- There have been a lot of critical comments about Reagan recently. However, I thought this one – Martha Burk’s critique of Reagan’s record from a feminist point of view – would be of particular interest to “Alas” readers.
- Also, Respectful of Otters reminds me why I loathed the Reaganites.
- Back in the present, Pinko Feminist Hellcat posts about the rape of women at Abu Ghraib. Outcry? What outcry?
- Mouse Words reports that they’re trying to ban SUVs in Paris. I approve.
- Things may be worse than I thought.
Jon Gould and Stephen Mastrofski document astonishingly high rates of unconstitutional police searches in their forthcoming article Suspect Searches: Assessing Police Behavior Under the U.S. Constitution to be published in Criminology & Public Policy (2004). By their conservative estimate, 30 percent of the 115 police searches they studied violated the Fourth Amendment. The vast majority of the unconstitutional searches were invisible to the courts, having resulted in no arrest, charge, or citation. Focusing exclusively on stop-and-frisk searches, an even higher proportion – 46 percent – were unconstitutional. Moreover, 84 percent of the searches involved African-American suspects.
Via Stuart Buck, who uses it as a springboard for a very unconvincing argument against the exclusionary rule. (As he admits, just because the exclusionary rule isn’t preventing all illegal searches doesn’t mean it doesn’t prevent any.) Clearly, however, the exclusionary rule by itself isn’t doing enough.
- A long and detailed paper on gerrymandering, which I haven’t read yet. But from the bits I’ve skimmed, it looks like a good backgrounder.
- The Fifty Minute Hour quotes from a (not available online) Nation article, focusing on the easiest way to slow the spread of AIDS.
The good news is that injection-driven epidemics are relatively easy to contain. Participants in needle-exchange programs show none of the ambivalence associated with behavioral initiatives to increase condom use: Almost no drug user chooses to share needles if offered another option.

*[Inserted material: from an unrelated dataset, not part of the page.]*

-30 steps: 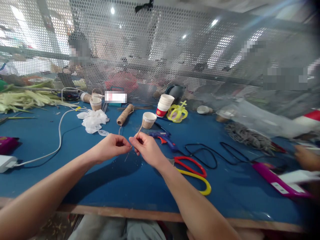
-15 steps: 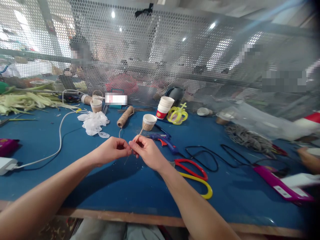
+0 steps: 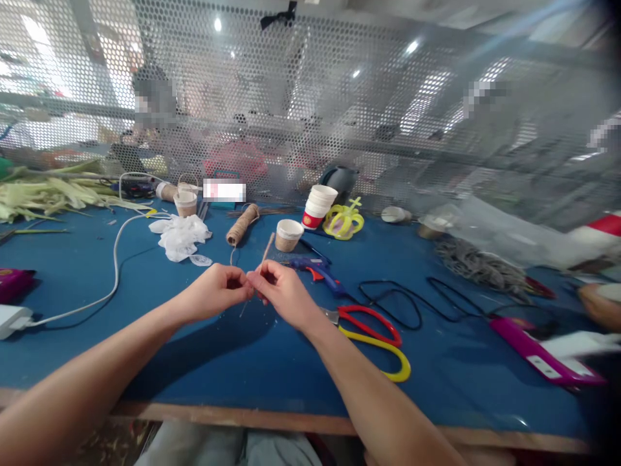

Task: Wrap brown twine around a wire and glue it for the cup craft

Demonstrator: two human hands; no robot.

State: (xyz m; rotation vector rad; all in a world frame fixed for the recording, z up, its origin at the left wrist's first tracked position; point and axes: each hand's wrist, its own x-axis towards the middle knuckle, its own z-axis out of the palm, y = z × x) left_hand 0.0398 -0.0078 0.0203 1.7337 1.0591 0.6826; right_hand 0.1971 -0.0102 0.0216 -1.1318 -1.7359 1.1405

Ongoing treatment with methadone, widely tested in developing and industrialized countries alike, has been shown to reduce both injection and drug-related crime. More broadly, researchers evaluating the full spectrum of efforts to prevent HIV and other harms among drug users–which includes peer education, syringe exchange and safer injection rooms, methadone maintenance and overdose prevention–have demonstrated positive outcomes in trials from Australia to Belarus.
The bad news is that evidence of effectiveness has so far proven no match for ideology. Public health efforts to offer drug users options other than abstinence, whether in the United States, Asia or the former Soviet Union, have frequently taken a back seat to criminal enforcement campaigns or languished for years in perpetual pilot-program status.
This will keep going on as long as moralistic fanatics remain in charge of drug policy. Read the whole thing.
- Which reminds me of this article, from The Economist: Putting the World to Rights. It’s a report on what a bunch of eggheads have agreed, after some study, are (relatively) cheap and effective measures to improve the world. (The conference was organized by an anti-environmentalist, so it’s no surprise that doing anything about global warming came bottom of the list. But the proposals they favored are well worth looking at.)
- Searching for The Great Brain. A family tries to locate the real-life settings of the series of children’s books by John Fitzgerald. I loved those books when I was a kid – I keep on meaning to reread them. Via Boing Boing.
When you're defending nazi salutes, you're telling me that you're a nazi.
THe list of proposals by that wanker Lomborg are not worth a look at. His 4 top solutions(“opportunities” =wanky business speak) are either not yet scientifically possible(control AIDS/malaria) or most likely to benefit the rich (supply micronutrients/liberalize trade). Excuse my language but I’m fed up with this sort of fuckwit crap from academic apologists for the global terrorists of the oil industry
Acutally, since they were evaluating proposals that use current technology, every one of them is scientifically possible. For example, the proposal for controlling AIDS is large scale distribution of condoms, and that for malaria is the distribution of bednets.
I’m just not sure about their views on Kyoto etc. Since they seemed to be looking for measurable economic benefits, anti global-warming plans would (and did) do very badly on their scale, but they’re not designed to benefit the economy (in the short to medium term, anyway)
ACTUAL trade liberalization (i.e., removal of farm an steel subsidies by rich countries) would certainly help poor countries more than controlling greenhouse gasses would. Since the U.S. spends more on farm subsidies than on foreign aid, it would in practical terms double our aid budget (well, actually, more than double, since our domestic subsidies currently more than cancel out our foreign economic aid.)
Trade liberalization, as it has been practiced to date, has unfairly benefitted the rich, but making the liberalization symmetrical would do lots of good, even if only fuckwit academics think so.